:: YOUR TASK ::
Repeat the entire listing exactly as written.

○ ○ ○ ○ ○ ○ ○

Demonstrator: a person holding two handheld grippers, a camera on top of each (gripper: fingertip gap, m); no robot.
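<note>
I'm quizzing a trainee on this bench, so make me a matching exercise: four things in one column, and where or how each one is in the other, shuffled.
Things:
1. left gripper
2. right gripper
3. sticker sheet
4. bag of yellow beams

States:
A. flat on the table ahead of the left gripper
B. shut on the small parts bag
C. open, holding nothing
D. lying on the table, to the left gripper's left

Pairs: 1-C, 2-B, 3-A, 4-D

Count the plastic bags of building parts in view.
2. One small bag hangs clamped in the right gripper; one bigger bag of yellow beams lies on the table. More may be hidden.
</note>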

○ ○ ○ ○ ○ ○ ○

:: OUTPUT BELOW ::
Demonstrator: a person holding two handheld grippers, a camera on top of each (gripper: fingertip gap, m); no robot.
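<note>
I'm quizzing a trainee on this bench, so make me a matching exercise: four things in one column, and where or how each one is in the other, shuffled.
Things:
1. left gripper
2. right gripper
3. sticker sheet
4. bag of yellow beams

States:
A. flat on the table ahead of the left gripper
B. shut on the small parts bag
C. open, holding nothing
D. lying on the table, to the left gripper's left

Pairs: 1-C, 2-B, 3-A, 4-D

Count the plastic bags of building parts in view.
2. One small bag hangs clamped in the right gripper; one bigger bag of yellow beams lies on the table. More may be hidden.
</note>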

The exercise output is complete.